- _Work request_
Start at the line in the entries below that contains "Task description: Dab", stop at the line that contains "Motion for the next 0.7", and output exactly the lines in that span, both ends included.

- _Given records_
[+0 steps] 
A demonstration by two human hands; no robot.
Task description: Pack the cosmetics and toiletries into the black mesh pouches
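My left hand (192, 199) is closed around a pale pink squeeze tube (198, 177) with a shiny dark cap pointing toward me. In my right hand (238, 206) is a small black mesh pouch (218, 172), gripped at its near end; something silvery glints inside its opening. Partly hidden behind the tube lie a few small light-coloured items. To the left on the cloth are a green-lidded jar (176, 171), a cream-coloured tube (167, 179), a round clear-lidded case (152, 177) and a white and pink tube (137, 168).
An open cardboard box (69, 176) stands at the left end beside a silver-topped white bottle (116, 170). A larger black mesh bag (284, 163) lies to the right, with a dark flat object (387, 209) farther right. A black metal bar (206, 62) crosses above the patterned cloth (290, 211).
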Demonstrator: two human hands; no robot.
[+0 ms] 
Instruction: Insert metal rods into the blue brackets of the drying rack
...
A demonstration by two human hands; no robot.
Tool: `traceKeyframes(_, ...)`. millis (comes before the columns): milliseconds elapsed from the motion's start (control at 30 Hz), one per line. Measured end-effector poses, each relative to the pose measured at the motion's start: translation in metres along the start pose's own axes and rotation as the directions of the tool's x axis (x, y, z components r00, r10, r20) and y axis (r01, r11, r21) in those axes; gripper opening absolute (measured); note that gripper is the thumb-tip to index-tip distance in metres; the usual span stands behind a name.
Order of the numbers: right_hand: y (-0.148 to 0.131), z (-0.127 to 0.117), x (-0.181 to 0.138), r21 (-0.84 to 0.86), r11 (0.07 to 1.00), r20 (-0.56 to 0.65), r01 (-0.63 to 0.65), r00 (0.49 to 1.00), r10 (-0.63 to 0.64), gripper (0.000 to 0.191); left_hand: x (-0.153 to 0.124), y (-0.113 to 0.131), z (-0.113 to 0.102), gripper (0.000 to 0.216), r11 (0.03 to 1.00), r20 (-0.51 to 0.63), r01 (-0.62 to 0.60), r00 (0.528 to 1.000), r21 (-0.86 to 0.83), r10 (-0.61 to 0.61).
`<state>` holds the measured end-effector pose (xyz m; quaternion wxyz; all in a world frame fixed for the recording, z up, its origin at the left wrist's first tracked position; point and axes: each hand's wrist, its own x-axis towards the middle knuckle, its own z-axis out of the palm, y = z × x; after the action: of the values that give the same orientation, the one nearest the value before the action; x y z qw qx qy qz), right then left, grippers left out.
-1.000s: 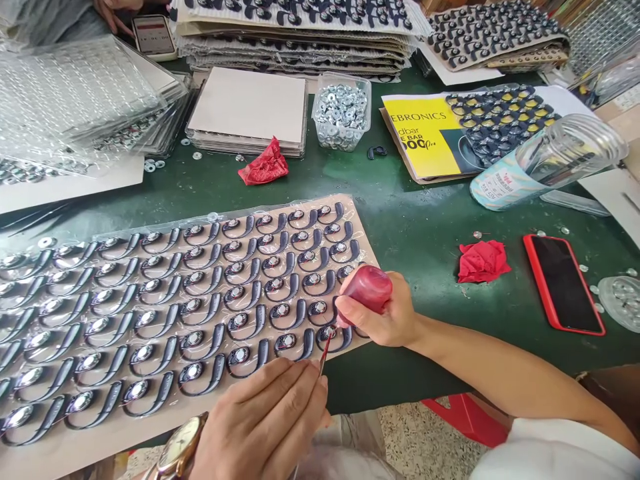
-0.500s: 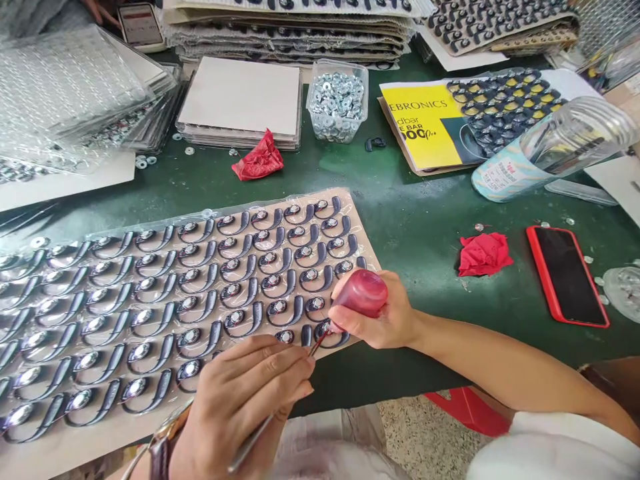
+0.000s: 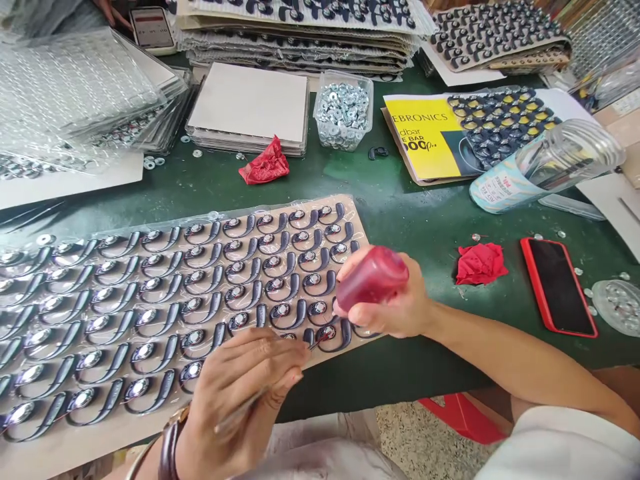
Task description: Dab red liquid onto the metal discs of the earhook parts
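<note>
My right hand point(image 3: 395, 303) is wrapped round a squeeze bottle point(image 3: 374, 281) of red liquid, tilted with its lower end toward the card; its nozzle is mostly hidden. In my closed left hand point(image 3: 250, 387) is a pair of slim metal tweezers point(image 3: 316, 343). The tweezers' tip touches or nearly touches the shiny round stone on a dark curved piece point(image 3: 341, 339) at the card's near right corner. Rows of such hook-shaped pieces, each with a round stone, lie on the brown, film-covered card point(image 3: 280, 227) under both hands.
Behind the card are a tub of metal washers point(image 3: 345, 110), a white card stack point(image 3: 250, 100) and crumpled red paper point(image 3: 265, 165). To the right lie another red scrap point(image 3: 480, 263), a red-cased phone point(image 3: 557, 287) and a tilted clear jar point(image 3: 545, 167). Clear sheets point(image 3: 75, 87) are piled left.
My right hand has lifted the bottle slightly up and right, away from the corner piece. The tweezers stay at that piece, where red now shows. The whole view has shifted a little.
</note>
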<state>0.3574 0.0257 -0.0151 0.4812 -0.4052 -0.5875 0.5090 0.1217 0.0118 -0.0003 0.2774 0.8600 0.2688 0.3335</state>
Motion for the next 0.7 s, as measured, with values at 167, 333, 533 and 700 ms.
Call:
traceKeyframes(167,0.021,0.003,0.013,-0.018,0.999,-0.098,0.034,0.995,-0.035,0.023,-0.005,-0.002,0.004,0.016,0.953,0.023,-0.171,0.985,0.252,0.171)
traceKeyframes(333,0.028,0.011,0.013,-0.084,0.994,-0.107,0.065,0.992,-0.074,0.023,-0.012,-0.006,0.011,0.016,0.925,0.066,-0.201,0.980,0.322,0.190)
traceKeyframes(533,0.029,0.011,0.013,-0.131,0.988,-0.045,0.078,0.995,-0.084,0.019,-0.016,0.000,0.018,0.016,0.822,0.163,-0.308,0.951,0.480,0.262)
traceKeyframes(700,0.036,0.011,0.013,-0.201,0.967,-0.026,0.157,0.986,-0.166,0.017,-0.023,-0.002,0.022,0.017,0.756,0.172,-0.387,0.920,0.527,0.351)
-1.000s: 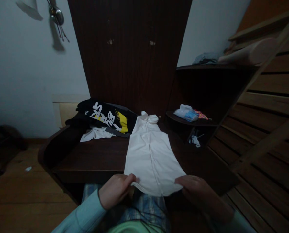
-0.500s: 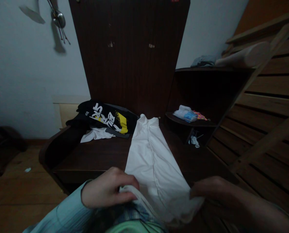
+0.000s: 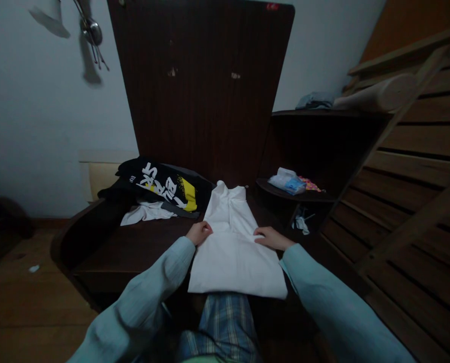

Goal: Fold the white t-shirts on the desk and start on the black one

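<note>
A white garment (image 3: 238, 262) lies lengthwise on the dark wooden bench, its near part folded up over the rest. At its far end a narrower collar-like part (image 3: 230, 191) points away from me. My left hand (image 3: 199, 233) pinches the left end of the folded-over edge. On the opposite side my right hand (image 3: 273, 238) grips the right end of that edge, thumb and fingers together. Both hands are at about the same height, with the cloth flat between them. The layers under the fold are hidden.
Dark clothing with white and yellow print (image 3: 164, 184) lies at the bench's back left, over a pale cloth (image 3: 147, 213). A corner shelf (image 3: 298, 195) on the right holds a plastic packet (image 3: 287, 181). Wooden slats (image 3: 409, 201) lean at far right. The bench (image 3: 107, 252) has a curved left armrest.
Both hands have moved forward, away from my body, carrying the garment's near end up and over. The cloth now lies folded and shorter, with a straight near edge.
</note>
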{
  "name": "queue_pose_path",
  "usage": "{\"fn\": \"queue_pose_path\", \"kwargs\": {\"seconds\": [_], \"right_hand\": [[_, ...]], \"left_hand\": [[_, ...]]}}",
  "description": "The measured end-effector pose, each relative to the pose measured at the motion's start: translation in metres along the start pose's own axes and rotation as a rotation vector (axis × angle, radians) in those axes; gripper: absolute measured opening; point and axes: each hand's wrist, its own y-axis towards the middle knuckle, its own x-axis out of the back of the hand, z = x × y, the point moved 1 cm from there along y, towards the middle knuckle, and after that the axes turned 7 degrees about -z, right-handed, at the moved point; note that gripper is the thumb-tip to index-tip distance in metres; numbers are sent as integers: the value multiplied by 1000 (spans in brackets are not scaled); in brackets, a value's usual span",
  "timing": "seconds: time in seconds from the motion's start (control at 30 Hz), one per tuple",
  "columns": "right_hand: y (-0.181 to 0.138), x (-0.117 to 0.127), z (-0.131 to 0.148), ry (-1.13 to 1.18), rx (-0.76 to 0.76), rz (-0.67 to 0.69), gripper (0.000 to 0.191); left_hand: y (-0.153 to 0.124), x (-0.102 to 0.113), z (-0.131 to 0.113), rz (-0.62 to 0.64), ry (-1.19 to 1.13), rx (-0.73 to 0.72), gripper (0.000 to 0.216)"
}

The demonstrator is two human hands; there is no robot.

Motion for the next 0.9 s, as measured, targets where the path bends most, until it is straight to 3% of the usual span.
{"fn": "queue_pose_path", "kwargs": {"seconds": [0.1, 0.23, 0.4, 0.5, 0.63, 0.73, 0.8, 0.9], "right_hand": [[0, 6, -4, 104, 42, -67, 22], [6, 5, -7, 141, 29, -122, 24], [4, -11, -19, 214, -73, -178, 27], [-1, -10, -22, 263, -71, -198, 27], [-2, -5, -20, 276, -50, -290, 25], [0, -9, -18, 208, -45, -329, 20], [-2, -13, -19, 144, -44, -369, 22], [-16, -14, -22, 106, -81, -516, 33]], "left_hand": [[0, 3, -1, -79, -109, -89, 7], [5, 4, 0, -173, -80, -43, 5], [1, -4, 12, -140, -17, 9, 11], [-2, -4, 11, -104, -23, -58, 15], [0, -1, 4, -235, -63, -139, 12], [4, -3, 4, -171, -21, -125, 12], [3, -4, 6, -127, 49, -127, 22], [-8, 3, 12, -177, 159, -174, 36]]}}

- _Your solution_
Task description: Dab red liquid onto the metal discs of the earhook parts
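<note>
My right hand point(image 3: 395, 303) is wrapped round a squeeze bottle point(image 3: 374, 281) of red liquid, tilted with its lower end toward the card; its nozzle is mostly hidden. In my closed left hand point(image 3: 250, 387) is a pair of slim metal tweezers point(image 3: 316, 343). The tweezers' tip touches or nearly touches the shiny round stone on a dark curved piece point(image 3: 341, 339) at the card's near right corner. Rows of such hook-shaped pieces, each with a round stone, lie on the brown, film-covered card point(image 3: 280, 227) under both hands.
Behind the card are a tub of metal washers point(image 3: 345, 110), a white card stack point(image 3: 250, 100) and crumpled red paper point(image 3: 265, 165). To the right lie another red scrap point(image 3: 480, 263), a red-cased phone point(image 3: 557, 287) and a tilted clear jar point(image 3: 545, 167). Clear sheets point(image 3: 75, 87) are piled left.
My right hand has lifted the bottle slightly up and right, away from the corner piece. The tweezers stay at that piece, where red now shows. The whole view has shifted a little.
</note>
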<state>0.3574 0.0257 -0.0151 0.4812 -0.4052 -0.5875 0.5090 0.1217 0.0118 -0.0003 0.2774 0.8600 0.2688 0.3335</state>
Motion for the next 0.7 s, as measured, with values at 167, 333, 533 and 700 ms.

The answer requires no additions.